以“王力军非法收购玉米案”为例,该案中,王力军在不具备粮食许可证的情况下,收购玉米后贩卖给粮仓,一审认为其扰乱市场秩序,成立非法经营,而再审法院认为,内蒙古农户分散,如没有王的行为,容易对农户贩卖粮食造成困难,其行为实质上有利于当地玉米的流通。没有粮食许可证收购、贩卖玉米是司法解释明确规定的非法经营行为,尚需要就法益进行全面综合的考量,对于“猫药案”更是自不待言。涉案兽药并非专营、专卖的商品,尚没有证据表明,涉案兽药的销售、流通对于同类型或者具有相同、类似功效的兽药的经营产生了挤占、排斥等不良影响,其行为实质上不可能扰乱市场秩序,难以将胡某艳的行为评价为其他严重扰乱市场秩序的行为,没有成立非法经营罪的可能性。
虽然本案在刑法上应评价为无罪,并不意味着胡某艳制售假兽药的行为不需要承担任何责任,其仍然需要承担严厉的行政制裁,对其获利予以追缴,并将其生产的假药予以销毁,给予相应的行政处罚。
5. 结语
胡某艳生产销售伪劣产品案、赵春华非法持有枪支案、王力军非法经营罪案等案件在判决出台后引起民众哗然。
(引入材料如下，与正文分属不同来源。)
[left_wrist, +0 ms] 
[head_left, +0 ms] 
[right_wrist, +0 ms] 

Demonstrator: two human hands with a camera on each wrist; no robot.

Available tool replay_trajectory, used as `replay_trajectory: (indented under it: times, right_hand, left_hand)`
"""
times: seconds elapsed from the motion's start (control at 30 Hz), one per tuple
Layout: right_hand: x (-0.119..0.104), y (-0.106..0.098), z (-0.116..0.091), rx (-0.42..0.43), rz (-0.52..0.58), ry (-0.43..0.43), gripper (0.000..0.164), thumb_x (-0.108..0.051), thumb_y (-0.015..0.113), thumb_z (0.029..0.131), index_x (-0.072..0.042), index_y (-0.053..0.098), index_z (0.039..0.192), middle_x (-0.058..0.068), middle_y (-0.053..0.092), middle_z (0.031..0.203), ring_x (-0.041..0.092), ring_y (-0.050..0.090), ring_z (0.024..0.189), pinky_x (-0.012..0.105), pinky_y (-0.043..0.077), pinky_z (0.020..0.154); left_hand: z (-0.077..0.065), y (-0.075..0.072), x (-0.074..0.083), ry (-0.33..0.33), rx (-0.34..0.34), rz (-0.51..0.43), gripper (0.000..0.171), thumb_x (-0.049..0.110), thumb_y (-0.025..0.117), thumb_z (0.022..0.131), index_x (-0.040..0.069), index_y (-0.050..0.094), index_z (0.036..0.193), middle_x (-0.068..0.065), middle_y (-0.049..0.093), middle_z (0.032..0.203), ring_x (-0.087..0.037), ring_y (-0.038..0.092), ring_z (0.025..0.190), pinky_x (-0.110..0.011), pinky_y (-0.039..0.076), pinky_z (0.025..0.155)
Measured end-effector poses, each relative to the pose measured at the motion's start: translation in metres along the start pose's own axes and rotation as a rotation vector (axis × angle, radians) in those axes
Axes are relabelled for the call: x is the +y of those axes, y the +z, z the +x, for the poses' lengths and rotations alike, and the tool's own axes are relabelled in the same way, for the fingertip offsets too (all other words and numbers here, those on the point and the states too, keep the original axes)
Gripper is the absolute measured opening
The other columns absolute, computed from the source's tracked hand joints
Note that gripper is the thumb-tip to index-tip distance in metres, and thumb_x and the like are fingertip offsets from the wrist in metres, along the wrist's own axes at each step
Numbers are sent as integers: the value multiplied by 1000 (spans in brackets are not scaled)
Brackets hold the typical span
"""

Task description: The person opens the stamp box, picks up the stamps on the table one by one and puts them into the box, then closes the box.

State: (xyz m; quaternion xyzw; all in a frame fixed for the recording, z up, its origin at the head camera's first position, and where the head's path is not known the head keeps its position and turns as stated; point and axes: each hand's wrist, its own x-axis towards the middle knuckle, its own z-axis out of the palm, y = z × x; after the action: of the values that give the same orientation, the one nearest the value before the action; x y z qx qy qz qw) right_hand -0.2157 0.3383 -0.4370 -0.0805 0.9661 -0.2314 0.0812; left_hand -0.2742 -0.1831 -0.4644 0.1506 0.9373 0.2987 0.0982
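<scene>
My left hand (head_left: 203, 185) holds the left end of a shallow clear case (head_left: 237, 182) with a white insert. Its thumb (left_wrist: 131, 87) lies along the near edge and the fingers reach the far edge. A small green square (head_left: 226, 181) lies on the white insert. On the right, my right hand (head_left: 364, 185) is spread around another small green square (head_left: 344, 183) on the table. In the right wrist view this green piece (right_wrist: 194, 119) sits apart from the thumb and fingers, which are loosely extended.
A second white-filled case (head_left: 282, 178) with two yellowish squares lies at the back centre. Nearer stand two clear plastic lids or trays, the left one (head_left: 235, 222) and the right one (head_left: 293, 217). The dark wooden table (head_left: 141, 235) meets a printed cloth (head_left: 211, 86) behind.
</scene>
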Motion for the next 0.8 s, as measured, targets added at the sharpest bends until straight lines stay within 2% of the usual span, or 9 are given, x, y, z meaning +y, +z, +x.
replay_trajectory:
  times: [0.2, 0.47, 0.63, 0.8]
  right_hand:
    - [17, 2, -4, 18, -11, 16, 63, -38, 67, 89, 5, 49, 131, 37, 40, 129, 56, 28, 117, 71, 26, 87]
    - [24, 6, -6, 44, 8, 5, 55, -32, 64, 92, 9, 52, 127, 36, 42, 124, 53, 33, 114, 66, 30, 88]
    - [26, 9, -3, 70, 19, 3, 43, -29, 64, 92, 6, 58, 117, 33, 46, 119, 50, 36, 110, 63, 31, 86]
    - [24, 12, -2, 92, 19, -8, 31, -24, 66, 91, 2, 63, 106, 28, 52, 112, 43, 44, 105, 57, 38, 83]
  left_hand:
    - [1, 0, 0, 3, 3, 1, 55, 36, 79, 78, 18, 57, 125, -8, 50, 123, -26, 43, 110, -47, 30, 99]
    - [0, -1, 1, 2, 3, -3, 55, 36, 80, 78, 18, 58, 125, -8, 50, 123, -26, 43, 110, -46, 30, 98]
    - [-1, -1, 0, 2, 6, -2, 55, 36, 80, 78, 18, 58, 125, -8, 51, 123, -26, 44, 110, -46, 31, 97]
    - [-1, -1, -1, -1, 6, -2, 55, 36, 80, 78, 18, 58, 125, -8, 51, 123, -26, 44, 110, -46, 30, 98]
从根本上说,是民众感情与追求构成要件完备的判决之间存在不可调和的矛盾,司法认定的标准与公众认知之间存在巨大的差异。事实上,法感情无法成为案件裁判的影响因素却又无处不在的提醒着我们内心的正义,从构成要件的角度出发,反对认定行政犯时采用“行政法定性、刑事法定量”形式的构成要件,而是将一般违法性和可罚的违法性分别考虑:一般违法性由前置法进行形式的判断,可罚的违法性以法益为指导、实质解释为方法,由刑法独立进行实质的判断,审慎确定个案中是否具有值得处罚的违法。猫药案的出现也在反复敲响着警钟,以形式判断为唯一的判断依据是司法惰性的体现,应当说,在实务中这种做法较为普遍,不从刑法本身出发,对刑法的认识停留在纸面,最终难免得出违背民众法感情的裁判结论,司法者需要掌握且灵活的把握每个案件的不同之处与解释方法,在合理的价值判断与案件事实之间建立起内在的联系。既然法律的灵魂在于适用,对于法律的解释是适用法律的“武器”,如何精准使用“武器”打击犯罪,又不伤及无辜,需要在脑海中时时警惕,在法与法之间寻求价值上的衔接与统一。判断猫药案时,若能放眼法律之间价值的相同点与差异性,在认定行政犯时坚持展开可罚的违法性以及实质判断,关注违法与犯罪之间的联系与区别,不仅能够准确实现法秩序的统一,也能在个案中发挥定分止争的效果。
NOTES
1参见(2022)沪7101刑初39号刑事判决。
2参见(2016)津0105刑初442号、(2017)津01刑终41号刑事判决。